■ **WORK TO COMPLETE**
Of all the lines in the entries below, give again exactly those starting at the line containing "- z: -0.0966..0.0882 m" and ending at the line containing "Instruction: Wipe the", both ends included, and no others.

■ **SUPPLIED ENTRIES**

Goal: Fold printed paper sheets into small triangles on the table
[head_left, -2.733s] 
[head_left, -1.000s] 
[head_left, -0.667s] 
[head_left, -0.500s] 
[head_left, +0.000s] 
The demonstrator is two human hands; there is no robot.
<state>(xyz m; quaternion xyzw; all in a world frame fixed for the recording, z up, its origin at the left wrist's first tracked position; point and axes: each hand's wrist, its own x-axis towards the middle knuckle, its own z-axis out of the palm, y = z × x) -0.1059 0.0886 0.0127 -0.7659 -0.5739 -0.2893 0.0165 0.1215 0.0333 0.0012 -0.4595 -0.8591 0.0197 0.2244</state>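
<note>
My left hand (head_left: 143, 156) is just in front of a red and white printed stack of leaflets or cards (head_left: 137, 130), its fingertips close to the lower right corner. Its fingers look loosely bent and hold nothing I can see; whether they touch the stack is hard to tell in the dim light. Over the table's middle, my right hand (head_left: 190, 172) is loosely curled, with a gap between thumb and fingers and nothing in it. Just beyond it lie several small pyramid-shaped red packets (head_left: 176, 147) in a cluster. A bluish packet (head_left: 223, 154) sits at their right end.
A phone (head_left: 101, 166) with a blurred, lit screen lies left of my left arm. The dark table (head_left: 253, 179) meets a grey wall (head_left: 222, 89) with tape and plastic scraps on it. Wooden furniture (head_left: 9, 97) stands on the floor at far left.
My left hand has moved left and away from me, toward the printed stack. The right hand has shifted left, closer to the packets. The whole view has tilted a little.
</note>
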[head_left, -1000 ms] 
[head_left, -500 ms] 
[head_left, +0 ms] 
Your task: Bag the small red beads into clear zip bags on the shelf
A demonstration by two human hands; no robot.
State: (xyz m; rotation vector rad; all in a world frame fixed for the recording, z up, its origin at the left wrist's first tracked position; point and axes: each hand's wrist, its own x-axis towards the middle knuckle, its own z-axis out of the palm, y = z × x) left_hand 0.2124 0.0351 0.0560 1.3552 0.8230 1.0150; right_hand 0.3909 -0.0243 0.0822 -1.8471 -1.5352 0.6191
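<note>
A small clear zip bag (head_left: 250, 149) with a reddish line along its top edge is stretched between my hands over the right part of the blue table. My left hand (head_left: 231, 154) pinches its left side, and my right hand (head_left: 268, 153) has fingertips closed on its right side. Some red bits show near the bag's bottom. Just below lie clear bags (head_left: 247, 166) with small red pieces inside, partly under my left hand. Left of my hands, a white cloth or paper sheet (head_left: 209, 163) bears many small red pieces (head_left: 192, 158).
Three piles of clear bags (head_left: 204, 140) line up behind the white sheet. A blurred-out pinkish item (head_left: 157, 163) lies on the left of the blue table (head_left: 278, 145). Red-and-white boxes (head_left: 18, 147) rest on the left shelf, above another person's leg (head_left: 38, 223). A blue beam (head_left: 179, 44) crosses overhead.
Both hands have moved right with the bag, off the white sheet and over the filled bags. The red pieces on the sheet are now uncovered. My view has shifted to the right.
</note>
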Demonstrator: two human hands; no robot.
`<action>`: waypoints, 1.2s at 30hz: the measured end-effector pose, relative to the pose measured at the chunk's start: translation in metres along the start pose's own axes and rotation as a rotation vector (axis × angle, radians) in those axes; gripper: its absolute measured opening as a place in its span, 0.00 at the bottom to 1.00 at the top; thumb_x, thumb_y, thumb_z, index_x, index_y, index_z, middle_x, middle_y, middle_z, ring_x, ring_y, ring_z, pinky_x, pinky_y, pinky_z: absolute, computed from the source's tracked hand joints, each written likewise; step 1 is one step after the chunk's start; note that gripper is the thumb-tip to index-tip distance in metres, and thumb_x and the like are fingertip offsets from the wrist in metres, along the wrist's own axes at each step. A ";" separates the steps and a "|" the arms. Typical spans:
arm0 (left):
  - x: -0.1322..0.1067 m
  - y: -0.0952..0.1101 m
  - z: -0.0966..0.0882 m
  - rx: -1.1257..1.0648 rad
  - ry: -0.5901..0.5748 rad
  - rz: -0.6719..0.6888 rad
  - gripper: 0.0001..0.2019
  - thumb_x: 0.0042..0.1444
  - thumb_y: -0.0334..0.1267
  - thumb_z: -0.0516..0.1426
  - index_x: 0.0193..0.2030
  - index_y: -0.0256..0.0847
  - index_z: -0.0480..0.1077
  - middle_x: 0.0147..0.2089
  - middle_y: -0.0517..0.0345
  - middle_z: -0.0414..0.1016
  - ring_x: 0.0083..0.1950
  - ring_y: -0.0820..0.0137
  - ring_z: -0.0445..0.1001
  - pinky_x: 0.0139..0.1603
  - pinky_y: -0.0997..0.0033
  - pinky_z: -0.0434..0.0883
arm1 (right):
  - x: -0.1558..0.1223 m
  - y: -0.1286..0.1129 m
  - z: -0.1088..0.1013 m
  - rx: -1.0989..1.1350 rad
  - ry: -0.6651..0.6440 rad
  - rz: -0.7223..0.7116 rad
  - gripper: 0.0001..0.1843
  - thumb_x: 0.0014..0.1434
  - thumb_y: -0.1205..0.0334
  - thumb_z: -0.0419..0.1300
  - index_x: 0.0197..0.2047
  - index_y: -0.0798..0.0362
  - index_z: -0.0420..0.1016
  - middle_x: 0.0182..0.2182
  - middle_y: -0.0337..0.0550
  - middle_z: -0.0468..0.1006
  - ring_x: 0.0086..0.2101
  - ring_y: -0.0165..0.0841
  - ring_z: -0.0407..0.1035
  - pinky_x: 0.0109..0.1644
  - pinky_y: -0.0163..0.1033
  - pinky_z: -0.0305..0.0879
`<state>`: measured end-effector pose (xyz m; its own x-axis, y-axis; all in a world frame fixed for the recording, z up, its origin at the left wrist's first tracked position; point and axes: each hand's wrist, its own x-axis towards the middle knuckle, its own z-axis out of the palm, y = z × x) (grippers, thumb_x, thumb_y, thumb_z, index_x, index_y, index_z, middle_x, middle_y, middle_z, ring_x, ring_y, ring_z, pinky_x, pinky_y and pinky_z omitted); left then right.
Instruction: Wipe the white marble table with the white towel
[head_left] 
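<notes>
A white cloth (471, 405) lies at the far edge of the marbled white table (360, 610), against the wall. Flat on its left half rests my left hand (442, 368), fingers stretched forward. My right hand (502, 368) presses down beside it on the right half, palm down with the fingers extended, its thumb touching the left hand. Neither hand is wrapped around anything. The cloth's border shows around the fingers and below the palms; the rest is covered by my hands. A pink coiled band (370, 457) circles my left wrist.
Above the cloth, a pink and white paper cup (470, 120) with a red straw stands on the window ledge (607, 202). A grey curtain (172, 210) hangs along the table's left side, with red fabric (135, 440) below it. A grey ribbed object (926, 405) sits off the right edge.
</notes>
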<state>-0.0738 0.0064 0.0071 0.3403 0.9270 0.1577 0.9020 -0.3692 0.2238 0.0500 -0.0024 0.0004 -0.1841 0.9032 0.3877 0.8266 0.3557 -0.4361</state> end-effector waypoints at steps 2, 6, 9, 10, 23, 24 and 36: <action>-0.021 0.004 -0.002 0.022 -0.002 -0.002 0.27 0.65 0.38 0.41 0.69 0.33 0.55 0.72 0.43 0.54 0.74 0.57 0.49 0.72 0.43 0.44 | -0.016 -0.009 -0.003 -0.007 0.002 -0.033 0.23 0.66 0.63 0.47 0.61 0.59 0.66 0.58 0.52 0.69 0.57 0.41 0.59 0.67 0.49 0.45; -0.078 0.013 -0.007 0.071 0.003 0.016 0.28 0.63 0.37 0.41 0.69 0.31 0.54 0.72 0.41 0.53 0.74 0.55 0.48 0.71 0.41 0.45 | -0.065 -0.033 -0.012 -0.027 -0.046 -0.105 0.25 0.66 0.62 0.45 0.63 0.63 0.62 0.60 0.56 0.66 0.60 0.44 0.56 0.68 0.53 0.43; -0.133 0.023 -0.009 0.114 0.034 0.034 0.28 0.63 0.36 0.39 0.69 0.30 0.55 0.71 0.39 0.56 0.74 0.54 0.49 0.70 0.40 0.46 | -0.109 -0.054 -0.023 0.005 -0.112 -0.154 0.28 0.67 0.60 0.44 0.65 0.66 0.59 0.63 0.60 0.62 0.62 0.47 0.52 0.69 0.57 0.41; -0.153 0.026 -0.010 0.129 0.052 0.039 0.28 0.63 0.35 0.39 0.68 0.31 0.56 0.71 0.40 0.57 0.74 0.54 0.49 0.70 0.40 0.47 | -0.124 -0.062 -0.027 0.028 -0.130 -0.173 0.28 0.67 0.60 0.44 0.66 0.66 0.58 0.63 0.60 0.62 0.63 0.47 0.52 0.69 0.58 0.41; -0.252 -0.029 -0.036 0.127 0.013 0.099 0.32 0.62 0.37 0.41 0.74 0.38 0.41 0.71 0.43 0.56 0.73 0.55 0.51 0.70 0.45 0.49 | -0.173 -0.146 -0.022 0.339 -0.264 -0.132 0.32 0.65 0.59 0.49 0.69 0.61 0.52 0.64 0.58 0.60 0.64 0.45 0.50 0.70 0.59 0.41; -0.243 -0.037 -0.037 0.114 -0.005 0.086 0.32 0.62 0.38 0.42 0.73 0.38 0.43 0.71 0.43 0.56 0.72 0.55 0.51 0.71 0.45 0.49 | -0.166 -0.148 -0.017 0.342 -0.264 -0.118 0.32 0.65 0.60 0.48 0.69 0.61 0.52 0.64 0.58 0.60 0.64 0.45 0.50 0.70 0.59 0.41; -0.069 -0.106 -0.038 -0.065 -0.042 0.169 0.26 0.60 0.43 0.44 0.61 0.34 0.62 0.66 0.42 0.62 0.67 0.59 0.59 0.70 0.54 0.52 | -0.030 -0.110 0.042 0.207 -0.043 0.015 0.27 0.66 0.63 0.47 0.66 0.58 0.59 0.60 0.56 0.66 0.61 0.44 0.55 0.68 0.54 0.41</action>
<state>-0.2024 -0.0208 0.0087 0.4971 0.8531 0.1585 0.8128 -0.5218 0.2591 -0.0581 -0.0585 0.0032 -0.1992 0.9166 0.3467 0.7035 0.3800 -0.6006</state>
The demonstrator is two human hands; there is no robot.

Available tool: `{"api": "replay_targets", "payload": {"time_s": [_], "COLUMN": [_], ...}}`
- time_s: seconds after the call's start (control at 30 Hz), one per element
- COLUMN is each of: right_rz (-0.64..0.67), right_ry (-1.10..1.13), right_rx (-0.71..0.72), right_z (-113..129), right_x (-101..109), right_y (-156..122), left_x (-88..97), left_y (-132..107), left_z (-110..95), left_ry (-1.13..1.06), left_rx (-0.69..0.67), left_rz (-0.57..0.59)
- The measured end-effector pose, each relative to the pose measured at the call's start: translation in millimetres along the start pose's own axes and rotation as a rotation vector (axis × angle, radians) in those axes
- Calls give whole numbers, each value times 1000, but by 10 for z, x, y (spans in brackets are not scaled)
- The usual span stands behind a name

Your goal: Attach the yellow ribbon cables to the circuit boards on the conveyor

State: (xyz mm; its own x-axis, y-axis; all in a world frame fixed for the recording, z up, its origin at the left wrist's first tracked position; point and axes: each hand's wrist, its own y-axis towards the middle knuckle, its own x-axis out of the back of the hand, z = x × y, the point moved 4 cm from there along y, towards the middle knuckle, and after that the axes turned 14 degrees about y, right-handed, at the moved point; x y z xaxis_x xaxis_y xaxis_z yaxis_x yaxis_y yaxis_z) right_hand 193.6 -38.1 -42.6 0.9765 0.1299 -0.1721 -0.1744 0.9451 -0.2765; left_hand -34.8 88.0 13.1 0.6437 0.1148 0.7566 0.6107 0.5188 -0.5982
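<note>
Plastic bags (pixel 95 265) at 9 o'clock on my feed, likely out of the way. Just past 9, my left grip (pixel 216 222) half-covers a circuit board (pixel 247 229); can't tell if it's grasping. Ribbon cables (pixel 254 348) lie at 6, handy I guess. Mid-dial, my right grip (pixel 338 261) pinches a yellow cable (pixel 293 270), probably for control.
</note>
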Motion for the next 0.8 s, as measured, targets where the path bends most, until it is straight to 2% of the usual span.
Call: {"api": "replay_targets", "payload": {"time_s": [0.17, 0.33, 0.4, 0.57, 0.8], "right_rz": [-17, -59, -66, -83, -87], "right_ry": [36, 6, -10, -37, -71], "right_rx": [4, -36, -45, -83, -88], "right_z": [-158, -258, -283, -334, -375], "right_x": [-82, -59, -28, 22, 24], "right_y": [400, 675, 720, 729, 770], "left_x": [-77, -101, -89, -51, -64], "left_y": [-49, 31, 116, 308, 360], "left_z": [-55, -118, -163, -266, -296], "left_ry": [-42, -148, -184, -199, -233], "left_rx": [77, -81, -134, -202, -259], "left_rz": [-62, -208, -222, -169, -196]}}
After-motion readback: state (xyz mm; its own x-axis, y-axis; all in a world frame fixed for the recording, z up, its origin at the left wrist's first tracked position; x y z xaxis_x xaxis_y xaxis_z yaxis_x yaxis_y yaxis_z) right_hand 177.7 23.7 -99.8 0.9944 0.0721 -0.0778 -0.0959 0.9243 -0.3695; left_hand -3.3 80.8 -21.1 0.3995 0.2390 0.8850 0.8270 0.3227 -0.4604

■ **REPLY**
  - z: -0.0966..0.0882 m
  - rx: -1.1257..1.0648 rad
  - ry: -0.5901..0.5748 rad
  - rz: -0.6719..0.6888 rad
  - gripper: 0.0001..0.2019
  - thumb_x: 0.0042..0.1444
  - thumb_y: -0.0334..0.1267
  - thumb_z: -0.0516..0.1426
  - index_x: 0.0193..0.2030
  - index_y: -0.0256..0.0847
  - index_z: -0.0480..0.1077
  - middle_x: 0.0147..0.2089
  - middle_y: -0.0517..0.0345
  - middle_z: -0.0414..0.1016
  - ring_x: 0.0083..0.1950
  - ring_y: -0.0820..0.0137
  - ring_z: -0.0445..0.1001
  - pinky_x: 0.0139..0.1603
  - pinky_y: -0.0997..0.0033
  - pinky_z: -0.0434..0.0883
arm1 (right):
  - x: -0.1558..0.1223 m
  - y: -0.1286..0.1129 m
  - z: -0.1088..0.1013 m
  - rx: -1.0989..1.1350 rad
  - ry: -0.6651..0.6440 rad
  - rz: -0.7223..0.7116 rad
  - gripper: 0.0001..0.1843
  - thumb_x: 0.0014..0.1434
  - thumb_y: -0.1205..0.0334
  - thumb_z: -0.0419..0.1300
  - index_x: 0.0197..0.2047
  - index_y: -0.0798..0.0362
  - index_z: -0.0420..0.1016
  - middle_x: 0.0182..0.2182
  - middle_y: -0.0337..0.0550
  - middle_z: -0.0468..0.1006
  - ring_x: 0.0086..0.2101
  - ring_y: -0.0165..0.0841
  - ring_z: -0.0407..0.1035
  - pinky_x: 0.0109..0.1644
  - pinky_y: -0.0163..0.1033
  - pinky_z: -0.0305..0.0879
`<state>`: measured end-effector pose (xyz m; its own x-axis, y-axis; all in a world frame fixed for the recording, z up, its origin at the left wrist's first tracked position; point and axes: each hand's wrist, its own x-axis towards the middle knuckle, its own z-axis out of the palm, y = z × x) (grippers, thumb_x, thumb_y, thumb_z, index_x, index_y, index_z, middle_x, middle_y, middle_z, ring_x, ring_y, ring_z, pinky_x, pinky_y and pinky_z omitted); left then right.
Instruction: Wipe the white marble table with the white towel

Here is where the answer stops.